Christine Penney RN, MPA, PhD is CRNBC’s Deputy Registrar and Chief Officer, Policy, Practice & Quality Assurance.

Christine Penney testifies to the Standing Senate Committee on Legal and Constitutional Affairs on May 10, 2016.

Christine Penney testifies to the Standing Senate Committee on Legal and Constitutional Affairs on May 10, 2016.

When I became a nurse, Parliament Hill was the furthest thing from my mind. My career has been dedicated to improving the health system, but I never assumed that work would include testifying to the Senate!  Nevertheless, that’s where I found myself on May 10, when I presented on behalf of the college to the Standing Senate Committee on Legal and Constitutional Affairs on Assisted Dying (Bill C-14).

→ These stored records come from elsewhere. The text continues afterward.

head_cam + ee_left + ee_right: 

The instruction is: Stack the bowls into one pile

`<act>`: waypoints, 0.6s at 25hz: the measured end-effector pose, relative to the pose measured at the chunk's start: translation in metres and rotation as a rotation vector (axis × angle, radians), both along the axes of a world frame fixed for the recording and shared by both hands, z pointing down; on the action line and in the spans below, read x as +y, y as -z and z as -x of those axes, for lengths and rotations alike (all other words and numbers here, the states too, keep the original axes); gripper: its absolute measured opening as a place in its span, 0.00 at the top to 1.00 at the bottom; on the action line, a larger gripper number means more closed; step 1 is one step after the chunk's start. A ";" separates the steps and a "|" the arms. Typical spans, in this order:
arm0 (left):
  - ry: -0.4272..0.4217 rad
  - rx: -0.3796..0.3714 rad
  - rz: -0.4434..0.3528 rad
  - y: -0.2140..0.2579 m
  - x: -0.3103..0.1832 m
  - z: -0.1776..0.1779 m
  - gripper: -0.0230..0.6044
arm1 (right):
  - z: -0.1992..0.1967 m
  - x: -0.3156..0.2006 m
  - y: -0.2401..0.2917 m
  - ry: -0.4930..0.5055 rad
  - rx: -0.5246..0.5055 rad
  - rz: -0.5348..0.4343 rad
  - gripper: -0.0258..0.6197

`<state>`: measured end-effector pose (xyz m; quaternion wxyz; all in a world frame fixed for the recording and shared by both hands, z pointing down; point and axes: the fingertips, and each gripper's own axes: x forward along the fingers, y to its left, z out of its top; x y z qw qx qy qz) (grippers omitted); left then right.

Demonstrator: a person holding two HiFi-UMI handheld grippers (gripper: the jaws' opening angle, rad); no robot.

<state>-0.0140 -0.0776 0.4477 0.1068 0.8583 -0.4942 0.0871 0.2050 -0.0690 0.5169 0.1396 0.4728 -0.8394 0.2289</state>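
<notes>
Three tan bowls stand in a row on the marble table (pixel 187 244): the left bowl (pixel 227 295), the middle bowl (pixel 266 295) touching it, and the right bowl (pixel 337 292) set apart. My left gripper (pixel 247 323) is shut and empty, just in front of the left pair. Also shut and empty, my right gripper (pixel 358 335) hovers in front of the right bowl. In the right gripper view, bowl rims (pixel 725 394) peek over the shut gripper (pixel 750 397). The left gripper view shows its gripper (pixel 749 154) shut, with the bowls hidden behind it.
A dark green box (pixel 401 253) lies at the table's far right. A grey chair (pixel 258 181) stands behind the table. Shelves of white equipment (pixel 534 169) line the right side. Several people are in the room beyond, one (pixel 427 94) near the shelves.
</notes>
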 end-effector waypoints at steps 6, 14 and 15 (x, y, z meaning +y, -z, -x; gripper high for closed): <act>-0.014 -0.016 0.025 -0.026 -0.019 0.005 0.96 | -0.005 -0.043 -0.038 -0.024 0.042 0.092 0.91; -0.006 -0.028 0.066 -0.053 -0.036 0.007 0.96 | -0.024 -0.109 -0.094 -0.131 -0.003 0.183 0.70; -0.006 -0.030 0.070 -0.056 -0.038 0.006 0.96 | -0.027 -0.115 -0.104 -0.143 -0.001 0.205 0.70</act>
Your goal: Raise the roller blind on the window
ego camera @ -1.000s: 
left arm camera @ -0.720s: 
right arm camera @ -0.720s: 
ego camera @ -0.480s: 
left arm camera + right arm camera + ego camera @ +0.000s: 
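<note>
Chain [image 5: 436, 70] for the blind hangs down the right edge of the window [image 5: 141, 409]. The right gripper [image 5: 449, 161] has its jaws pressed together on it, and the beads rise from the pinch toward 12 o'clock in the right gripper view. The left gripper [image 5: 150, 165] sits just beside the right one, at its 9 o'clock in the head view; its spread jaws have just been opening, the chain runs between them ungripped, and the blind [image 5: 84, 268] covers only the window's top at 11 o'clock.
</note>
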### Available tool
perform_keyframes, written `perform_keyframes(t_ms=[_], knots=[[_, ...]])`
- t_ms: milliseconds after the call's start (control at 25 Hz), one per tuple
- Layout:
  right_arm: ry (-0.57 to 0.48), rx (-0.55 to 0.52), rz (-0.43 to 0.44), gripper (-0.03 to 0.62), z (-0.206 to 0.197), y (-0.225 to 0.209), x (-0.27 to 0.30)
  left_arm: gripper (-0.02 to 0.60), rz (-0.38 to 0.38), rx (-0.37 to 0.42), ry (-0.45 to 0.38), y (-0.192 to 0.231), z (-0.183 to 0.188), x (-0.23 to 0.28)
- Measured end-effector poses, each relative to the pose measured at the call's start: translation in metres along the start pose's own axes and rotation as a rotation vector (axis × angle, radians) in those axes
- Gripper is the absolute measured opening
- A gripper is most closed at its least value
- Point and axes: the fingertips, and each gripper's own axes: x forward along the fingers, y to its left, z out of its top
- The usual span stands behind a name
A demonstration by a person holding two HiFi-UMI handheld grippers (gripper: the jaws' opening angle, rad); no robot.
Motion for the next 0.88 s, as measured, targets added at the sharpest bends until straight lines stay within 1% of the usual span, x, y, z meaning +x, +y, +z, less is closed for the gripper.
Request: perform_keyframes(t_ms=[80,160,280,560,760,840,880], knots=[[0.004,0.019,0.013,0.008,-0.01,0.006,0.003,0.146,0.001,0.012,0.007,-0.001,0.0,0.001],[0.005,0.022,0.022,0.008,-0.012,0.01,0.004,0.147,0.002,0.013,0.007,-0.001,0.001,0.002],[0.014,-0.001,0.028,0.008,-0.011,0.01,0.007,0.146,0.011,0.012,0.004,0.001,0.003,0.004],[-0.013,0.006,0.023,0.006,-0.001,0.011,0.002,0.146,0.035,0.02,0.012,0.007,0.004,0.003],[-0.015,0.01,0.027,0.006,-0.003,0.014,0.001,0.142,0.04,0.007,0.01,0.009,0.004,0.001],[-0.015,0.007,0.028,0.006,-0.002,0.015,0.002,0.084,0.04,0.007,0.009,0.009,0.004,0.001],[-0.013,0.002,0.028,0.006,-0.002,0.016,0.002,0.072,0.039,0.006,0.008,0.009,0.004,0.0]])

The process to get MAiD legislation and regulation in place by the June 6 deadline set by the Supreme Court has been a frenetic one, with everyone working at high speed. This invitation was no different, and with two days’ notice—in the middle of moving house—I was boarding a plane to Ottawa, with the proverbial ink still drying on a report detailing our recommendations to the committee.

You can read our full submission on the CRNBC website, but here is a brief summary of our recommendations, which focused on regulatory supports for inter-professional collaboration and Quality Assurance mechanisms.

Regulatory supports for inter-professional collaboration
We recommended that the legislation:
• Addresses the collaboration and shared decision-making for patients, health practitioners and family members.
• Clarify the role of the physician and nurse practitioner related to determining a patient’s eligibility requirements
• Clarify that only a physician or nurse practitioner may personally administer MAiD substances.
• Emphasizes the notable distinction between MAiD and palliative care.
• Does not address the issue of conscientious objection, as this subject falls squarely within the jurisdiction of professional colleges.

Quality Assurance mechanisms
We recommended that the legislation be drafted to:
• Require provincial-level protocols and forms that standardize the care pathways and outline the roles of all providers
• Establish provincial and federal data collection, monitoring and reporting requirements for the purpose of issue trending, ongoing improvement and program evaluation.

As Canada moves forward with this important social policy, it has been an opportunity to learn from other countries who have gone before, while at the same time establishing a path that’s uniquely Canadian.  At this time of social change, it’s a great privilege, that CRNBC who regulates British Columbia’s nurses and nurse practitioners in the public interest, was invited to add a voice on the best approaches to MAiD for public protection.